*WORK INSTRUCTIONS*
Return every line of the listing, exactly as it reads.

*COLLECTED MATERIAL*
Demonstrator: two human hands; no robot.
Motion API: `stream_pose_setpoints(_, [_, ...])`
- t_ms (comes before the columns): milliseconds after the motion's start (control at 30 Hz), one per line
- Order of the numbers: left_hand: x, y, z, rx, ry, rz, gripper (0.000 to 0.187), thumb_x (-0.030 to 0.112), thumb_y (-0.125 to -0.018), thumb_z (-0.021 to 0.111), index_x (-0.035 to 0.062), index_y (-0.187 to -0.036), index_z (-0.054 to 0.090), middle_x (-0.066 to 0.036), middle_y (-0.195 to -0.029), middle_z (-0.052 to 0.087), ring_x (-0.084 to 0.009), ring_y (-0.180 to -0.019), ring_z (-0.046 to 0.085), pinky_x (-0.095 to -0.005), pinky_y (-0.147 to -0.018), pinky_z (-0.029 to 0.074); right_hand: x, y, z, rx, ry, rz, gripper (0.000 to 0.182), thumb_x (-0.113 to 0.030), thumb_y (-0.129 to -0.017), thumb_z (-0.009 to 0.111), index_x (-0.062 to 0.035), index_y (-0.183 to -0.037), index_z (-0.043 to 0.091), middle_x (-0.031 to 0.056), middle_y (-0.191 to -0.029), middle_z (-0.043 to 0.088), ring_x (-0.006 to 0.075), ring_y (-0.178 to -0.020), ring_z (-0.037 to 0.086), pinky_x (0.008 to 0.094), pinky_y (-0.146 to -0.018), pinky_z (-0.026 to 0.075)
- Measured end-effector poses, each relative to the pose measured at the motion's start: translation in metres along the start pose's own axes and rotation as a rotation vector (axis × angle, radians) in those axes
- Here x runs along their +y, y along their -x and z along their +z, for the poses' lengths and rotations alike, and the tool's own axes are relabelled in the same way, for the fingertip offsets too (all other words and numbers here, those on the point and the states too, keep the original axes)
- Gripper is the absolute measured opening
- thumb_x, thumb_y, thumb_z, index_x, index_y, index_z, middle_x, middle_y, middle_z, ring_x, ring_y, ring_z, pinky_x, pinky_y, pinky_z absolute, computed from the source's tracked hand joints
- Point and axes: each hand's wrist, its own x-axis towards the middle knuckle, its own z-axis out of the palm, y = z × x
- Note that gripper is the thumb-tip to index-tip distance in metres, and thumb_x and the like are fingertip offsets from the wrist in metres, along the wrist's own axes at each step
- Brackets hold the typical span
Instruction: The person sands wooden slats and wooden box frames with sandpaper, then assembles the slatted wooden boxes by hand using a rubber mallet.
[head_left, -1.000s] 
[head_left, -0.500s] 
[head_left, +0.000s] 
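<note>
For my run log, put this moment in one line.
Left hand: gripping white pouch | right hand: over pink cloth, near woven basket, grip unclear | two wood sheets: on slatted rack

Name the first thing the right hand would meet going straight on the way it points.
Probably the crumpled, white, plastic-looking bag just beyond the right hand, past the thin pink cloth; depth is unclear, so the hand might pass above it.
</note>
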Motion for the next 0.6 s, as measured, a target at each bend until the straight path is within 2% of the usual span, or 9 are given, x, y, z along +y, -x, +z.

*WRITTEN SOLUTION*
Demonstrator: two human hands; no robot.
Motion API: `stream_pose_setpoints(_, [_, ...])`
- t_ms (comes before the columns): milliseconds after the motion's start (control at 30 Hz), one per line
- Order of the numbers: left_hand: x, y, z, rx, ry, rz, gripper (0.000 to 0.187), thumb_x (-0.030 to 0.112), thumb_y (-0.125 to -0.018), thumb_z (-0.021 to 0.111), index_x (-0.035 to 0.062), index_y (-0.187 to -0.036), index_z (-0.054 to 0.090), middle_x (-0.066 to 0.036), middle_y (-0.195 to -0.029), middle_z (-0.052 to 0.087), ring_x (-0.084 to 0.009), ring_y (-0.180 to -0.019), ring_z (-0.046 to 0.085), pinky_x (-0.095 to -0.005), pinky_y (-0.147 to -0.018), pinky_z (-0.029 to 0.074); right_hand: x, y, z, rx, ry, rz, gripper (0.000 to 0.182), thumb_x (-0.113 to 0.030), thumb_y (-0.129 to -0.017), thumb_z (-0.009 to 0.111), index_x (-0.062 to 0.035), index_y (-0.183 to -0.037), index_z (-0.043 to 0.091), middle_x (-0.031 to 0.056), middle_y (-0.191 to -0.029), middle_z (-0.043 to 0.088), ring_x (-0.006 to 0.075), ring_y (-0.178 to -0.020), ring_z (-0.037 to 0.086), pinky_x (0.008 to 0.094), pinky_y (-0.146 to -0.018), pinky_z (-0.026 to 0.075)
- Measured end-effector poses, each relative to the pose measured at the motion's start: translation in metres along the start pose's own axes and rotation as a rotation vector (axis × angle, radians) in those axes
- Here x runs along their +y, y along their -x and z along their +z, for the poses' lengths and rotations alike, and the tool's own axes are relabelled in the same way, for the fingertip offsets too (all other words and numbers here, those on the point and the states too, keep the original axes)
- Gripper is the absolute measured opening
- thumb_x, thumb_y, thumb_z, index_x, index_y, index_z, middle_x, middle_y, middle_z, ring_x, ring_y, ring_z, pinky_x, pinky_y, pinky_z absolute, computed from the source's tracked hand joints
- Point and axes: each hand's wrist, its own x-axis towards the middle knuckle, its own z-axis out of the palm, y = z × x
- Note that gripper is the thumb-tip to index-tip distance in metres, and thumb_x and the like are fingertip offsets from the wrist in metres, along the wrist's own axes at each step
- Brackets hold the typical span
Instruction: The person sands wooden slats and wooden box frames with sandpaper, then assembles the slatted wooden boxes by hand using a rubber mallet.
[head_left, -1.000s] 
[head_left, -0.500s] 
[head_left, +0.000s] 
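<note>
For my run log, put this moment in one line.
Left hand: gripping white pouch | right hand: over pink cloth, near woven basket, grip unclear | two wood sheets: on slatted rack

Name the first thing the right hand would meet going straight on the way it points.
Probably the crumpled, white, plastic-looking bag just beyond the right hand, past the thin pink cloth; depth is unclear, so the hand might pass above it.
</note>
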Motion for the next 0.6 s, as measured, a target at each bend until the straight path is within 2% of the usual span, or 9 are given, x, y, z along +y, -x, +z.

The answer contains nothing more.